= Channel 70 =

Former television channel

Channel 70 was removed from television use in 1983, but was formerly used by television stations in North America which broadcast on 806-812 MHz. In the United States, channels 70-83 served primarily as a "translator band" containing repeater transmitters to fill gaps in coverage for existing stations. Many are now defunct, the rest were to have been moved to lower frequencies:
- KTTC (NBC Rochester, Minnesota) licenses to operate repeaters K70DR Blue Earth and K79BK Fairmont, Minnesota (channels 70 and 79 respectively) were renewed by the US Federal Communications Commission in 1999 but were off the air by the end of 2011.

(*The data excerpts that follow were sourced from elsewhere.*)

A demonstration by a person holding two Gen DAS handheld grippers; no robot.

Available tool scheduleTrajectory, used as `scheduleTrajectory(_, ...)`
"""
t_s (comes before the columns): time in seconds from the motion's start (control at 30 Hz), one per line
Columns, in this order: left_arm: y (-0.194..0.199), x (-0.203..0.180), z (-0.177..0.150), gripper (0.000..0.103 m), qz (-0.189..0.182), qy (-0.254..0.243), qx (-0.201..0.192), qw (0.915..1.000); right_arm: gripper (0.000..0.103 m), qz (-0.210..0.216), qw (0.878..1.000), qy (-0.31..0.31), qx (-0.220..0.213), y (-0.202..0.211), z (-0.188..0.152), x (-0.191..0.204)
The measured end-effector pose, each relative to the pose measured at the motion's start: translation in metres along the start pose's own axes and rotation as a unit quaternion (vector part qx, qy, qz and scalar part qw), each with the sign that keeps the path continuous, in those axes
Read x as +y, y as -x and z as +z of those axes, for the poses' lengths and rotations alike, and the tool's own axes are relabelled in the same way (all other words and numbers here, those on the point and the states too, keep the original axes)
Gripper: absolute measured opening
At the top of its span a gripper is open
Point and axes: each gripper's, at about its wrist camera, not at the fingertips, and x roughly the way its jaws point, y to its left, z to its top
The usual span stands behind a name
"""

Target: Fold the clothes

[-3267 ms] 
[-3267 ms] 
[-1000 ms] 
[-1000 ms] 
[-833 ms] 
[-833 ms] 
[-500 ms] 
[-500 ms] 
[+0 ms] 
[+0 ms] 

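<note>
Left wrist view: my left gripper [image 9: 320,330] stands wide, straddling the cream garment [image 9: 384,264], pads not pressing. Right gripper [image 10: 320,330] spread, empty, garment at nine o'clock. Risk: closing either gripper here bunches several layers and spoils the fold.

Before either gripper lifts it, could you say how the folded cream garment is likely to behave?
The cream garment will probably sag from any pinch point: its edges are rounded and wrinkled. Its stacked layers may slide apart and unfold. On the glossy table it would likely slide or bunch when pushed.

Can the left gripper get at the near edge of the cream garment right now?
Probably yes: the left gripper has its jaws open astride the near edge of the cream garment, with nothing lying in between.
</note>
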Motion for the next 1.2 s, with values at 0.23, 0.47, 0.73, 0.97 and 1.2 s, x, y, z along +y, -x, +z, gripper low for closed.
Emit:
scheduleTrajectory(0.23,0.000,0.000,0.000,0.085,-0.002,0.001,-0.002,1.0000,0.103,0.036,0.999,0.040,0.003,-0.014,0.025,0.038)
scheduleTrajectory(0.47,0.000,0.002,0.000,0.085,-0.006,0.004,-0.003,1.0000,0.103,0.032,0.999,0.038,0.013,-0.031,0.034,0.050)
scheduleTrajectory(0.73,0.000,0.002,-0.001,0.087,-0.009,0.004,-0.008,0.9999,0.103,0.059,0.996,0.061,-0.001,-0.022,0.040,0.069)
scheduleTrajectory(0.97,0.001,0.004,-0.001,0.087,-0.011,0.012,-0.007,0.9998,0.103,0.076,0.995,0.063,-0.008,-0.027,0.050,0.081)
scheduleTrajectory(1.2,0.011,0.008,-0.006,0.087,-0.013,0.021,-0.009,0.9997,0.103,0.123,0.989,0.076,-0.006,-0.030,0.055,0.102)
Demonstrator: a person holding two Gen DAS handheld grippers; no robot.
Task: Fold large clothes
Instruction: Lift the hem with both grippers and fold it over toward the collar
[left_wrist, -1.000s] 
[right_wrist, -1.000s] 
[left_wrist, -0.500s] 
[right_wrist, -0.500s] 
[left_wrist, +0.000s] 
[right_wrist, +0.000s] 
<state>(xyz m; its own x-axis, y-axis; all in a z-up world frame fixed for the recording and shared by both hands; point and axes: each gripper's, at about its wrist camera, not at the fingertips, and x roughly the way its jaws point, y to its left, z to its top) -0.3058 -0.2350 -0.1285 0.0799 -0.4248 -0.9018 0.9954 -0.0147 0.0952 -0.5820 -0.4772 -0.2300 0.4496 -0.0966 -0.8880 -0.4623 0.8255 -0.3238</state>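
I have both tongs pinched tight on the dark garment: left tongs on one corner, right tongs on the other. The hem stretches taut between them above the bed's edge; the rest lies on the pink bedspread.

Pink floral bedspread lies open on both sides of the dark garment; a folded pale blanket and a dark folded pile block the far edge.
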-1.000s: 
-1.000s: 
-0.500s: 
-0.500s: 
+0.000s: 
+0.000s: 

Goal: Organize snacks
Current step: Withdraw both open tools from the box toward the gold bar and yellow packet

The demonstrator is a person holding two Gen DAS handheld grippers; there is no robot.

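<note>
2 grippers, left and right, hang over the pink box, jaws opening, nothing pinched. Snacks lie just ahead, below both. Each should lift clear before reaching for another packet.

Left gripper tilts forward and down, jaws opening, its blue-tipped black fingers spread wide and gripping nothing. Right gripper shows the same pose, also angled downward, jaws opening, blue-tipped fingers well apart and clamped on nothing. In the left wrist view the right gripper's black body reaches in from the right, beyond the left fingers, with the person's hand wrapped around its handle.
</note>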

- NTIA had listed K70DR and K70FL (both on analog channel 70) among the LPTV operations to be unaffected by the 2009 US ATSC digital television transition, based on license information current as of 2008. These two channel 70 repeaters were the last to remain licensed anywhere in the channel 70-83 range; as noted above, K70DR went dark at the end of 2011; K70FL moved to channel 23 and subsequently went dark.
- CJBR-TV (Radio-Canada Rimouski) rebroadcaster CJEX-TV Estcourt, signed on in 1958 but is no longer on the air. Estcourt is now served directly by CKRT-TV, an affiliate station in Rivière-du-Loup.
- KAMR-TV (NBC Amarillo) rebroadcasters K70CF Canadian, Texas, K70DA Childress, Texas and K70DB Clarendon, Texas were moved to be K29BR channel 29, K46CN channel 46 and K47BQ channel 47 respectively.
- KATU (ABC Portland) rebroadcaster K70BM Hood River, Oregon moved to K50CE channel 50.
- KGIN-TV (CBS Lincoln) rebroadcasters K70DK Cambridge, Nebraska and K70DP Gothenburg, Nebraska were moved to K30FV channel 30 and K28GC channel 28 respectively.
- KGW (NBC Portland) rebroadcaster K70EH Corvallis, Oregon moved to K26AY channel 26.
- KMSP-TV (Fox Minneapolis) rebroadcaster K70EU Olivia, Minnesota moved to K55CK channel 55.
- KOAT-TV (ABC Albuquerque) rebroadcaster K70BR Durango, Colorado moved to K45DH channel 45.
- KOB-TV (NBC Albuquerque) rebroadcasters K70AE Truth or Consequences, New Mexico and K70AZ Gallup, New Mexico were moved to K51BQ channel 51 (now K29LC-D, channel 29) and K67BP channel 67 respectively.
- KOBI (NBC Medford) rebroadcaster K70AU Cave Junction, Oregon moved to K07PZ channel 7.
- KPTV (Fox TV Portland) rebroadcasters K70CV Rockaway, Oregon and K70EX Maupin, Oregon were moved to K20HT channel 20 and K60CH channel 60 respectively.
- KREM-TV (CBS Spokane) rebroadcaster K70BA Lewiston, Idaho moved to K21CC channel 21.
- KSL-TV (NBC Salt Lake City) rebroadcasters K70AR Castle Dale, Utah, K70AT Ely, Nevada and K70AV/K70CN Myton, Utah were moved to K24FI channel 24, K34CM channel 34 (now K34CM-D) and K21FT (now K21FT-D) channel 21 respectively.
- KSPS-TV (PBS Spokane) rebroadcaster K70EP Quincy, Washington moved to K50BO channel 50.
- KUED (PBS Salt Lake City) rebroadcaster K70DO Ephraim, Utah moved to K33FT channel 33.
- KUTV (CBS Salt Lake City) rebroadcasters K70BD Fillmore, Utah and K70EB Little America, Wyoming were moved to K36FY channel 36 and K27DZ channel 27 respectively.
- KWGN-TV (CW Network Denver) rebroadcaster K70AK Saratoga, Wyoming moved to K11ER channel 11.
- WAND 17 Decatur, Illinois once operated a repeater W70AF serving Champaign-Urbana on this frequency. That area is now served by a WAND-TV repeater in Danville, Illinois.
- WCCO-TV (CBS Minneapolis) rebroadcaster K70BB Redwood Falls, Minnesota moved to K62AA channel 62.
- WOAI-TV (NBC San Antonio) rebroadcaster K70FD Leakey, Texas moved to K43GC channel 43.
- WUSA-TV (CBS Washington) rebroadcaster W70AE Moorefield, West Virginia moved to W50BD channel 50.